Costuma-se dizer que os vencedores ditam a história. Mas não é assim para as guerras santas medievais conhecidas como Cruzadas.

No final das contas, as forças muçulmanas expulsaram os cristãos europeus que invadiram o Mediterrâneo oriental repetidamente nos séculos XII e Xiii - e frustraram seus esforços para recuperar o controle de locais sagrados da Terra Santa, como Jerusalém. Ainda assim, a maioria das histórias das Cruzadas oferece uma visão amplamente unilateral, extraída originalmente das crônicas medievais europeias, depois filtrada por estudiosos ocidentais dos séculos XVIII e XIX.

Mas como os muçulmanos da época viam as invasões? (Nem sempre tão contenciosamente, ao que parece.) E o que eles achavam dos intrusos europeus? (Um clichê comum: "bárbaros sujos".) Para uma visão diferenciada do mundo muçulmano medieval, o HISTORY conversou com dois estudiosos proeminentes: Paul M. Cobb, professor de História Islâmica na Universidade da Pensilvânia, autor de Race for Paradise: An Islamic History of the Crusades e Suleiman A. Mourad, professor de religião no Smith College e autor de The Mosaic of Islam.

HISTORY: Em termos gerais, como as perspectivas islâmicas sobre as cruzadas diferem daquelas das fontes cristãs da Europa Ocidental?

Suleiman Mourad: Se escrevêssemos a história das Cruzadas com base em narrativas islâmicas, seria uma história completamente diferente.
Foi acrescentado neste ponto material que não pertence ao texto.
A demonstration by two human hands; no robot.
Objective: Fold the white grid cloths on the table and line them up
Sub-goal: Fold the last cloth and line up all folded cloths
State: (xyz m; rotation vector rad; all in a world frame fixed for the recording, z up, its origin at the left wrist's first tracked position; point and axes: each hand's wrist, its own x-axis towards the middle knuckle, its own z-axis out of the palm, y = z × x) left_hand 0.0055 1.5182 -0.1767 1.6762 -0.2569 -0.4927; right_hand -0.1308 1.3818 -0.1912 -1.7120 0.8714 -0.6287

Sem dúvida houve guerras e derramamento de sangue, mas essa não foi a única história dominante. Havia também coexistência, compromisso político, comércio, intercâmbio científico, amor. Temos poesia e crônicas com evidências de casamentos mistos.

As perspectivas muçulmanas correspondem às ocidentais em termos de cronologia e geografia?

Paul Cobb: Cronologicamente, as fontes muçulmanas diferem das cristãs porque não reconhecem as Cruzadas. Eles reconhecem os eventos que hoje chamamos de Cruzadas simplesmente como outra onda de agressão franca ao mundo muçulmano. (Eu uso "francos" para me referir aos cristãos ocidentais.) Para eles, as Cruzadas não começaram em Clermont com o discurso do Papa Urbano em 1095 [reunindo os cruzados], como dizem a maioria dos historiadores, mas sim décadas antes. Por volta de 1060, os cristãos não estavam apenas mordiscando os limites do mundo islâmico, mas na verdade conquistando território na Sicília e na Espanha. E enquanto a maioria dos historiadores ocidentais reconhecem a queda do Acre em 1291 como o fim das principais cruzadas, os historiadores muçulmanos não veem o fim da ameaça franca até, eu diria, meados do século XV, quando os exércitos otomanos conquistaram Constantinopla.

SM: Se dissermos que as Cruzadas começaram em Clermont em 1095 e terminaram em Acre em 1291, estamos nos enganando. A história não é tão limpa. O que veio antes e depois refletiu muita continuidade e não uma mudança abrupta.

E geograficamente?

PC: Os muçulmanos viam a ameaça franca como abrangendo todo o Mediterrâneo. Não se tratava apenas de francos invadindo Jerusalém, mantendo-a por 87 anos e partindo, mas um ataque consistente e de longo prazo às áreas mais expostas da borda mediterrânea do mundo muçulmano - Espanha, Sicília, Norte da África e o que agora é a Turquia - ao longo de centenas de anos.

Vamos voltar. Quando as Cruzadas começaram, quais eram as fronteiras físicas do mundo islâmico?

PC: O mundo islâmico - ou seja, aquelas terras que reconheciam os governantes muçulmanos e a autoridade da Lei Islâmica - era muito maior do que a terra do Ocidente latino-cristão. Estendia-se da Espanha e Portugal no oeste até a Índia no leste. E da Ásia Central ao norte ao Sudão e ao chifre da África ao sul.

Naquela época, o núcleo do mundo islâmico estava dividido entre uma dinastia xiita no Egito e uma dinastia sunita na Síria e no Iraque. Mas eventualmente houve um movimento em direção à unificação, certo?

PC: Saladino, o herói contra-cruzado mais famoso do Islã, era um político muito astuto que sabia que precisava colocar sua própria casa em ordem antes que pudesse lidar com os francos. Ele assumiu o controle do Egito e começou a reconquistar a Síria e partes do Iraque. Ele iria finalmente recapturar Jerusalém dos cruzados e empurrá-los de volta para uma faixa estreita ao longo do Mediterrâneo.

Fale-me sobre a civilização islâmica medieval. Não houve um florescimento nos séculos IX e X?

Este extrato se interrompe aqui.